Liz Stanley
A consortium of the leaders of the UK‘s medical, nursing and public health professions on 24 June published a joint letter in the British Medical Journal, sent to the leaders of all UK political parties. It argues for procedures to plan for what happens next, now that strict lockdown has been lifted, because in their view the possibility of a second wave of coronavirus is actually likely rather than just possible. Succinctly, it proposes a cross-party all-interest group or inquiry but which would have planning for what happens next as its aim, rather than enquiring into what went wrong with the first wave of the coronavirus pandemic. It proposes that the focus for this inquiry should be:
- “Governance including parliamentary scrutiny and involvement of regional and local structures and leaders
- Procurement of goods and services
- Coordination of existing structures, in a way designed to optimise the establishment of effective public health and communicable disease control infrastructure, the resilience of the NHS as a whole, and the shielding of vulnerable individuals and communities
- The disproportionate burden on black, Asian, and minority ethnic individuals and communities
- International collaboration, especially to mitigate any new difficulties in pandemic management due to Brexit”
Important in its own right, there are a number of aspects worth thinking about in a bit more detail.
First, there is the fact that these professions are working together and doing so through the highly regarded vehicle of the BMJ. The medical, nursing and public health professions are all important, but in worldly and political terms the most powerful of these is the medical profession. The BMJ is a kind of lodestar, with social scientists as much as others working within medical areas aspiring to publication even as one of a very large team in its pages.

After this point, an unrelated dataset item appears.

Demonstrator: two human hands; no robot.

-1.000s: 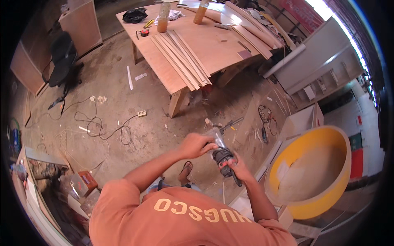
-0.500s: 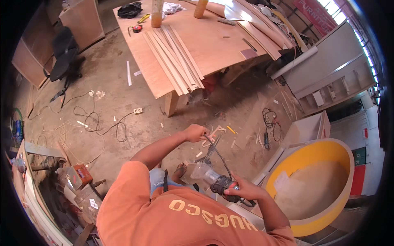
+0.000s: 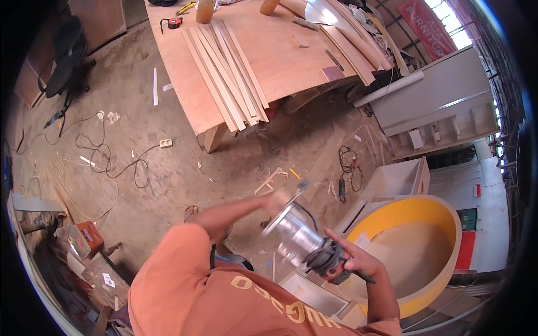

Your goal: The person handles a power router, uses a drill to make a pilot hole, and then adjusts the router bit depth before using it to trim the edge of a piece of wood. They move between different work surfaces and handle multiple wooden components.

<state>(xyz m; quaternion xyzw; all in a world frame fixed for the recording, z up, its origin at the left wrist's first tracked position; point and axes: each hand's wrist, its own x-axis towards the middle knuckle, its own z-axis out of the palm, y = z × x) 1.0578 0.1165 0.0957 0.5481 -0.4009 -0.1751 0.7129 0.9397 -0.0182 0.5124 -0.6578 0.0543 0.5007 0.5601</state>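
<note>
My right hand (image 3: 358,260) is wrapped round the black and red motor body of a trim router (image 3: 300,238) with a clear base and a flat plate at its end. The router is tilted, its plate pointing up and left. Just beyond the plate is my left hand (image 3: 278,203), smeared by motion and partly hidden, so its fingers do not show clearly. A blurred grey piece (image 3: 302,186) sticks out beside it. The router's black cord (image 3: 311,217) loops close by, between the two hands.
Ahead stands a plywood table (image 3: 280,61) with long wood strips (image 3: 224,78) and a red tape measure (image 3: 175,23). A round yellow tub-like form (image 3: 448,241) is at my right. On the floor lie a socket block (image 3: 165,143), cords and another power tool (image 3: 342,190). An orange box (image 3: 89,235) is at left.
The router has risen closer to me and turned, its plate now facing up and left. My left hand has moved slightly down and right, nearer the plate. The view has shifted.
</note>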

Second, the letter is addressed to the leaders of all political parties, not the government specifically or at least not in a public way in this letter. This is itself a sign of the changing times, for even just a few weeks earlier it would have been addressed to the government or some part of it. It is a return to political life that is being signalled in who the letter is addressed to, in which political debate and manoeuvering will resume publicly, for one assumes it had not entirely gone away out of the public eye.

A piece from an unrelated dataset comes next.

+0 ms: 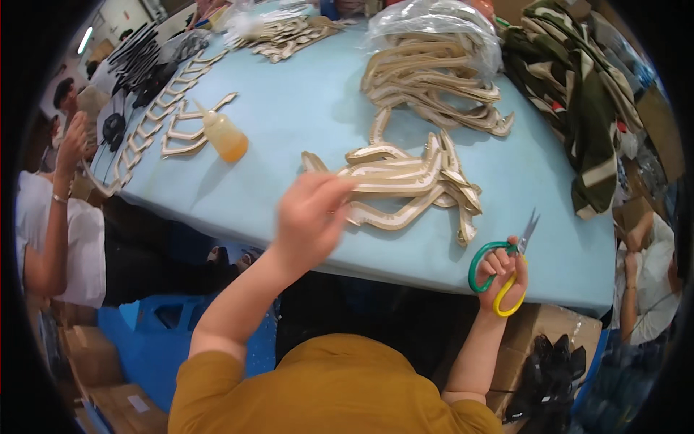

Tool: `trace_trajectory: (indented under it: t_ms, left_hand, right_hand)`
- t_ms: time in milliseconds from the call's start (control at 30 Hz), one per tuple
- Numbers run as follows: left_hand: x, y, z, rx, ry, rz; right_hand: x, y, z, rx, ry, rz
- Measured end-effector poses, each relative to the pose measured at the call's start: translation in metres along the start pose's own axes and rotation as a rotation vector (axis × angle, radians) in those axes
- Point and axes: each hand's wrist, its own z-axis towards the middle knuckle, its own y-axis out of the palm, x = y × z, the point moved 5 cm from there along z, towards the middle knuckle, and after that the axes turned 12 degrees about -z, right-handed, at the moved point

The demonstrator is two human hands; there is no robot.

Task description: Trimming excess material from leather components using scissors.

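Note:
My left hand (pixel 311 217) is raised over the table's near edge, slightly blurred, its thumb and fingers pinched together. What they hold, if anything, cannot be made out. Just beyond its fingertips is a loose heap of curved beige strips (pixel 394 181) with white bands along them. At the right, by the table edge, my right hand (pixel 502 271) is closed on scissors (pixel 528 235) with one green and one yellow handle loop. The blades point up and away from me.
A pale blue cloth covers the table (pixel 289 108). Beyond the heap lies a larger stack of strips (pixel 426 79) under clear plastic. A squeeze bottle (pixel 228 137) with amber liquid stands left, near strips in rows (pixel 155 112). Green-and-beige fabric (pixel 578 108) lies right. People sit at both sides.

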Motion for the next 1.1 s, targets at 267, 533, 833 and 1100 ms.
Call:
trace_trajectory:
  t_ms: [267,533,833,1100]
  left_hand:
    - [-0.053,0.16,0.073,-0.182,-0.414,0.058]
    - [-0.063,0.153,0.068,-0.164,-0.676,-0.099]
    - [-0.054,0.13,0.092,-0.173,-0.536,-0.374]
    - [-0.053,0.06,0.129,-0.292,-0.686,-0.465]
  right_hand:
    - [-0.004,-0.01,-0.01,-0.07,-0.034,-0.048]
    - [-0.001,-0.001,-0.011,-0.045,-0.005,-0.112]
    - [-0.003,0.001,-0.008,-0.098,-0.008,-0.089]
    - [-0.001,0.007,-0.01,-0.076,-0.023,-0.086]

Third, the leaders of the medical, nursing and public health professions have used a letter, a public open letter, to make their intervention. In academic terms, much has been pronounced (wrongly) about the so-called death of the letter. Against this, not only is there a massive upsurge in forms of communication premised on ‘letterness’ aspects, text and email amongst them, but in formal circumstances it is notable that only a written letter directed to a known person and physically signed by the letter-writer will do for legal, official and other public purposes. Using a public letter as the device of communication is a strong signal of intent on the part of identified persons, with their names and positions specified as part of ‘the letter’ overall, which includes its address and sign off as well as its specific content.
And fourth, in the BMJ letter the way that what happens ‘next’ appears is that this might well be rather like previously, unless problem areas are tackled and better forward thinking mechanisms put in place. ‘The future’ is described as ‘the future state of the pandemic’ and the letter is concerned with planning for this. It is notable that there is no sign of an ‘after‘, in the sense of the pandemic coming to an end, of this being a possible state that UK society will be in. Instead there is next, a haunting by a possible future that could be as terrible as what has happened already.